Por Rebeca Ribeiro | Jornal de Jundiaí, especial para o JC
| Tempo de leitura: 2 min

“É preciso criar uma Lei de Responsabilidade Fiscal (LRF) na qual municípios e Estados fiscalizem os gastos do governo federal.” Foi com esta frase que o jurista Ives Gandra da Silva Martins arrancou aplausos em Jundiaí, durante o seminário “Responsabilidade Fiscal das Prefeituras e a Educação nos Municípios”. “Se não pensarmos em uma LRF da União, continuaremos a ter uma Federação assimétrica”, continuou, enfático.

A aclamação ao jurista partiu das 400 pessoas que se reuniram em um buffet na cidade, no seminário promovido pelo Centro de Integração Empresa-Escola (CIEE), com apoio do Jornal de Jundiaí Regional e do Centro das Indústrias do Estado de São Paulo em Jundiaí (Ciesp). A palestra de Ives Gandra, intitulada “Ética e os limites orçamentários para gastos com pessoal à luz da Constituição”, abriu o evento.

Após a apresentação do jurista, outros palestrantes subiram ao palco para falar sobre impostos, ética, educação e emprego de jovens.
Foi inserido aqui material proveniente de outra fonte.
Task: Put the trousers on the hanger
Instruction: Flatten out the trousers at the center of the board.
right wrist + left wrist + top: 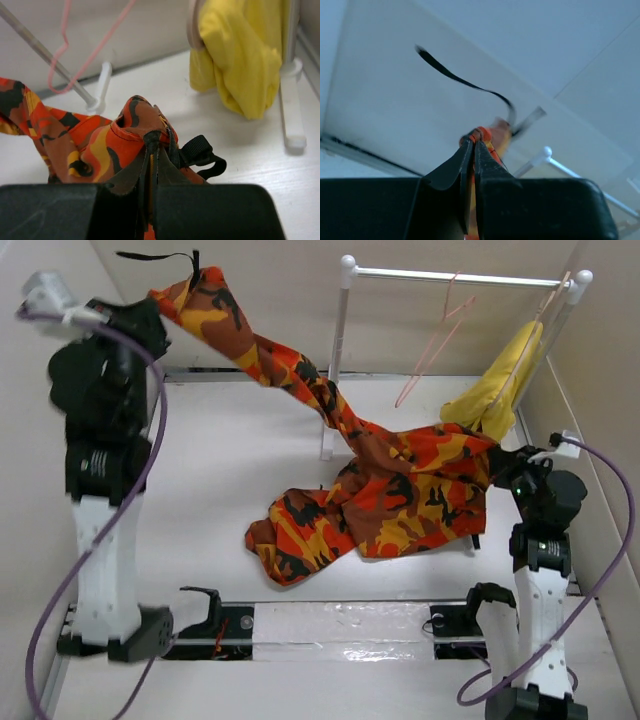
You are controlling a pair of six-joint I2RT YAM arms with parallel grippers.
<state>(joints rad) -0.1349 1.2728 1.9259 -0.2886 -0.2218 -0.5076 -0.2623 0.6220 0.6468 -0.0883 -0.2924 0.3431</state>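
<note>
The camouflage trousers (400, 490) stretch from high at the back left down to a heap on the table's right half. My left gripper (192, 288) is raised high at the back left, shut on one end of the trousers (487, 136); a black strap (455, 77) flies up from there. My right gripper (497, 465) is low at the right, shut on the trousers' other end (135, 130) beside a black strap loop (200, 152). The pink wire hanger (435, 335) dangles from the white rail (460, 280), tilted; in the right wrist view the hanger (65, 45) shows at the upper left.
A yellow cloth (500, 385) on a paler hanger hangs at the rail's right end. The rail's left post (338, 360) stands just behind the stretched trousers, with its foot (102, 85) near my right gripper. White walls enclose the table on the left, back and right.
</note>
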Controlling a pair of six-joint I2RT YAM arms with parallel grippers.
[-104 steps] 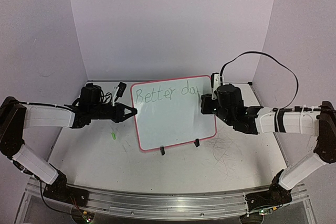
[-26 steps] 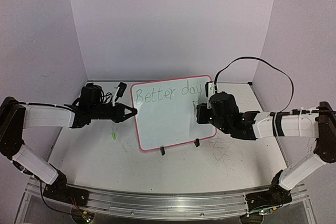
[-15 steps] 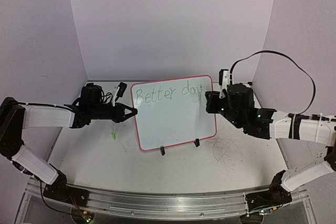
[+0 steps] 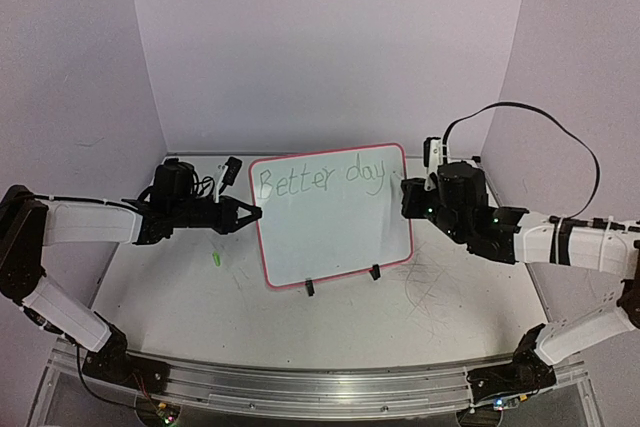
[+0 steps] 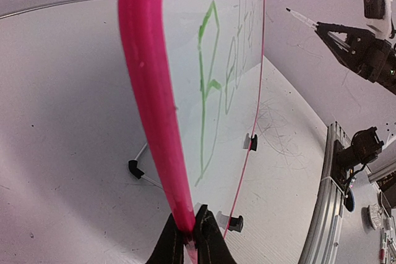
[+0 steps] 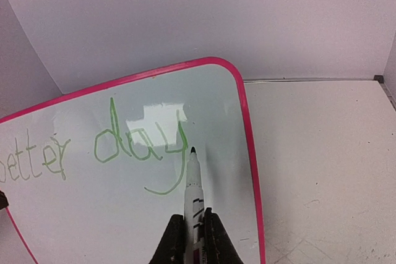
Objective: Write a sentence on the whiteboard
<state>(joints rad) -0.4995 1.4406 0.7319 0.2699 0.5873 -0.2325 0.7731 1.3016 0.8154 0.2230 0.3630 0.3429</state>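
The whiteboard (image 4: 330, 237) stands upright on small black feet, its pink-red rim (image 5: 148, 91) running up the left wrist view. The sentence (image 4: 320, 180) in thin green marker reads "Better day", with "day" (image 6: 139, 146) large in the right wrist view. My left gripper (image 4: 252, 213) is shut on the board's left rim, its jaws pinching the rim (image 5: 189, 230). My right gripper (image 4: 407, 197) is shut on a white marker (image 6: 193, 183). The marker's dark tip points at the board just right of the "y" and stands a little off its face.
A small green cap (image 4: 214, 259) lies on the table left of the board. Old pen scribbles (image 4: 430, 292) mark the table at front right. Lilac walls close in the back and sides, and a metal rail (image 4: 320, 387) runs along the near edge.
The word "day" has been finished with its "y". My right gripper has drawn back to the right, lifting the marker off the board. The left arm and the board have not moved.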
Em todas as explanações, um tema foi recorrente: no Brasil, as cidades são as ‘primas pobres’ da Federação.

“Grande parte dos tributos arrecadados pelos municípios vai para a União”, divulgou Gandra, que foi o primeiro a abordar a crise nas cidades brasileiras. “No atual desenho de poder do País, os municípios não conseguirão equacionar seus problemas. As taxas de juros são estabelecidas pelo Banco Central, usando como critério questões políticas. O presidente determina novos valores para o salário mínimo e os municípios têm que aceitar. Tudo isso nos mostra que estamos em uma Federação condicionada aos humores de quem detém o poder em nível nacional”, declarou o jurista.
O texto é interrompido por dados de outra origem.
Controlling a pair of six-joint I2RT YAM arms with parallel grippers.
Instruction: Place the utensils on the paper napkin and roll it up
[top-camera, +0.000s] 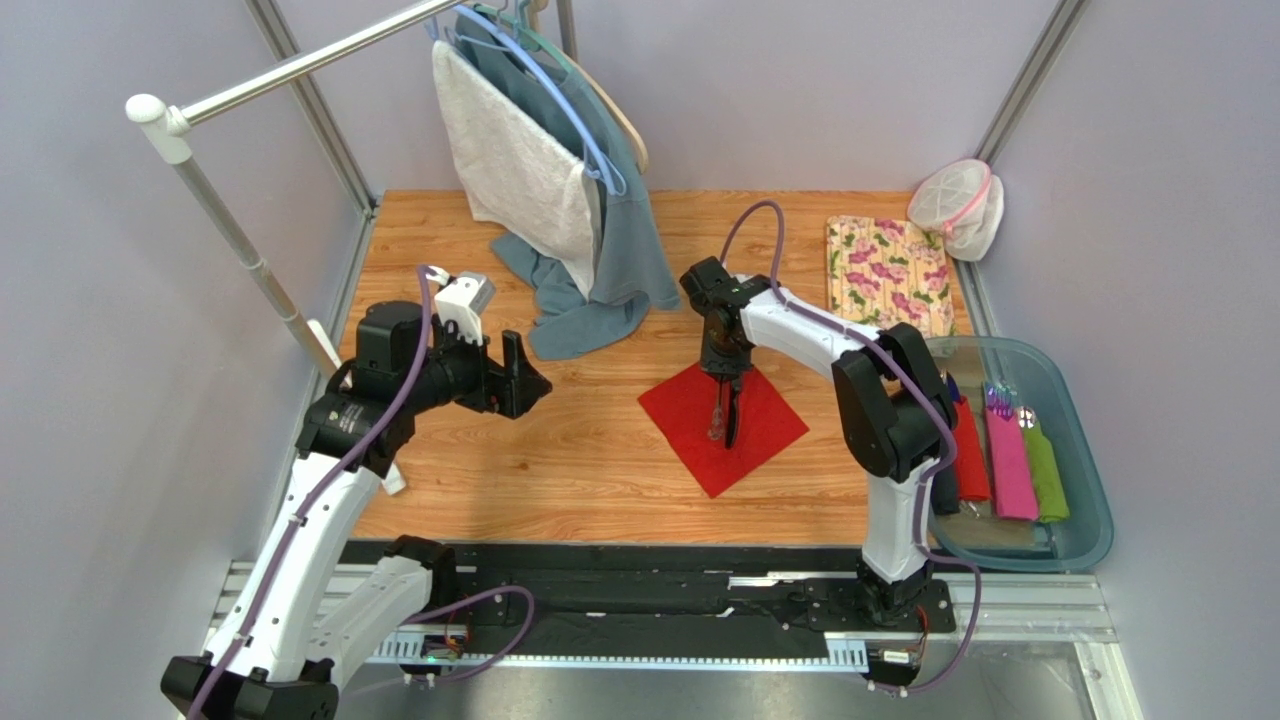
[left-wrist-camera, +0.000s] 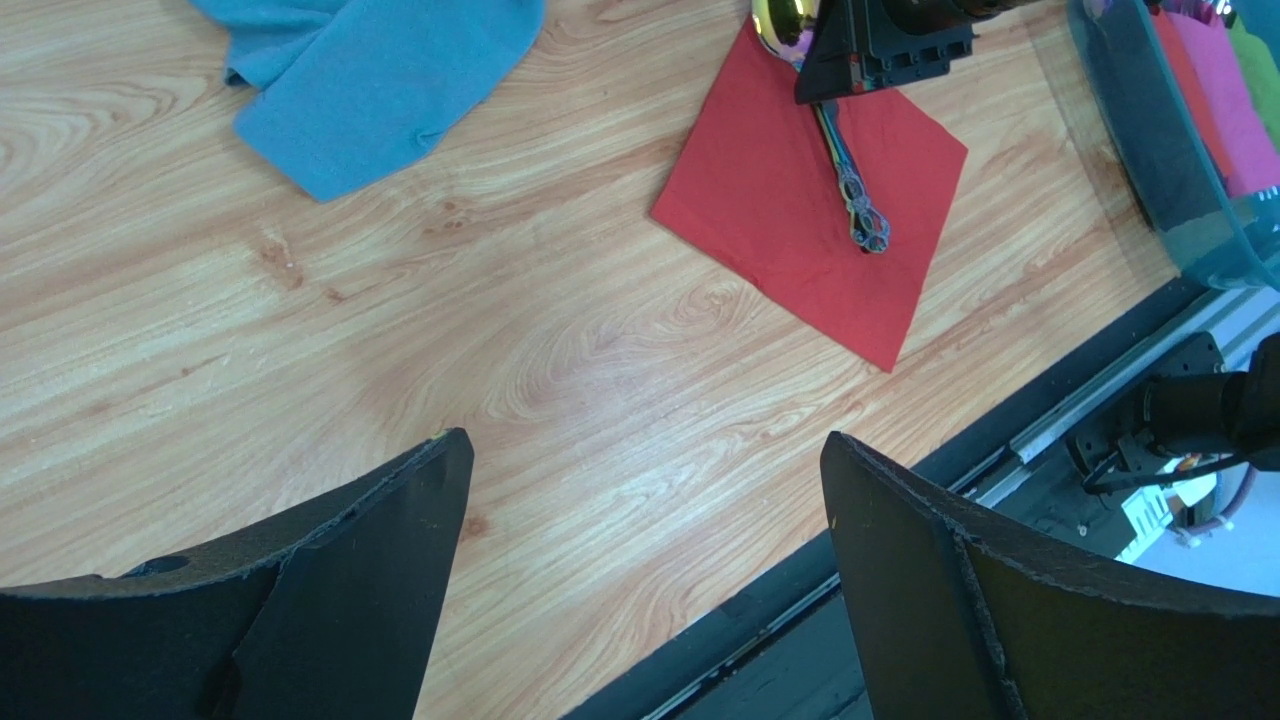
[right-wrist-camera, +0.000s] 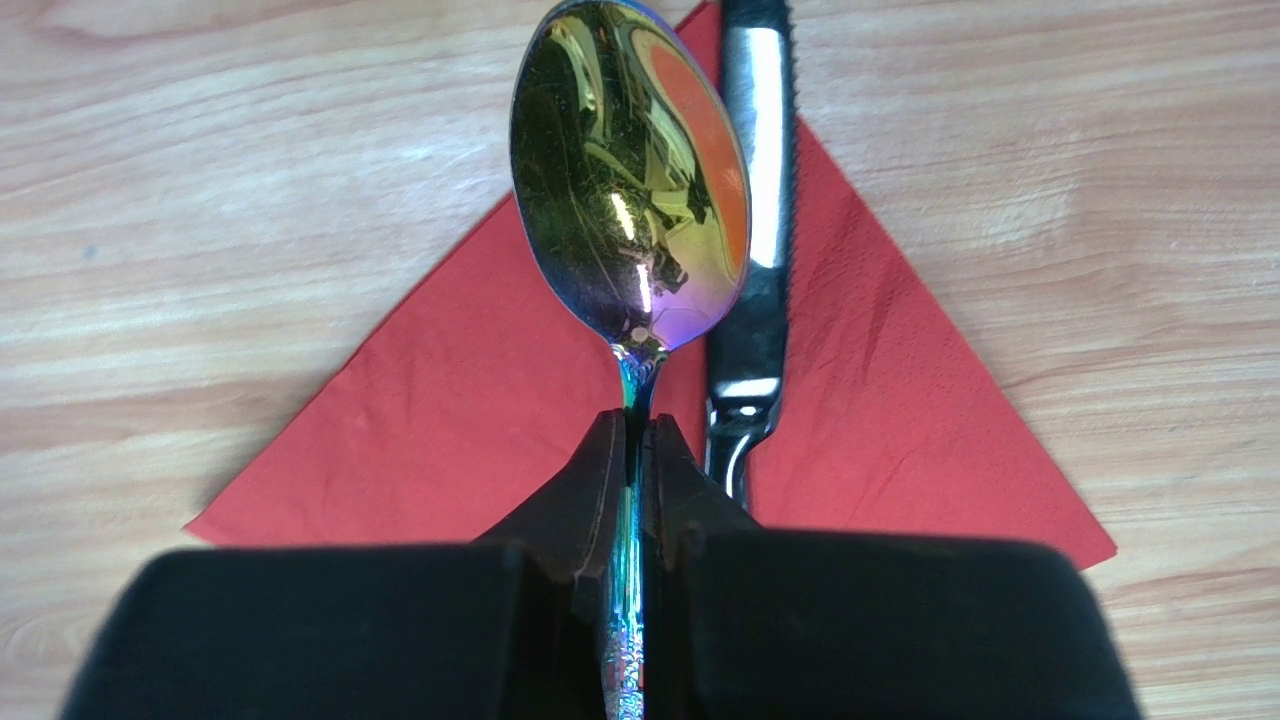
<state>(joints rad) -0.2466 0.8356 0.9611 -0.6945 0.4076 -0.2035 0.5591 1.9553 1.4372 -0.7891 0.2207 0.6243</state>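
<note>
Top external: we log light wooden tabletop bearing thin red square paper napkin at centre | left gripper gaping, empty, well apart | right gripper nearer, directly above napkin, pinching iridescent metal spoon parallel beside serrated steel knife, both along its diagonal.

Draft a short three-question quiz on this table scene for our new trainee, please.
1. True or false: the right fingers are closed on the spoon at its handle.
2. Which utensil lies on the paper napkin beside the spoon? A) fork B) knife C) chopsticks
3. Fill in: the left fingers stand ____ and hold nothing.

Key: 1 true; 2 B; 3 open.
</note>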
E no período de campanha eleitoral, os ânimos de Brasília se voltam para o assistencialismo. Por isso, o jurista assegurou que a economia do País corre “sérios riscos” nos próximos meses. “Não vejo a hora de terminar o período eleitoral”, desabafou. “Só depois das eleições vamos acabar com o alargamento do assistencialismo.”

Ineficiente

A palestra do jurista, que durou cerca de 30 minutos, pode ser resumida em poucas palavras: para Gandra, o governo brasileiro é incipiente. Uma das provas da ineficiência brasileira foi o baixo crescimento registrado pelo País no ano passado - apesar do ‘boom’ econômico internacional, o Brasil cresceu apenas 2,3%.

“Fomos o subúltimo no mundo. Perdemos apenas para o Haiti, que cresceu menos que o Brasil”, definiu, emendando uma opinião pouco animadora. “Sem visão de futuro, vamos perder mais espaço do cenário internacional.”

Por essa e por outras, o jurista pregou que é preciso ter ética no exercício do poder público. “E a LRF é a lei ética por natureza”, frisou. “Com ela, aqueles que pagam tributos conquistaram o direito de fiscalizar os governantes. A lei tem um conteúdo notável.” Mas faltam alguns detalhes à legislação, como uma fiscalização que funcione de ‘baixo para cima’ - justamente a sugestão do jurista que fora tão aplaudida na palestra em Jundiaí.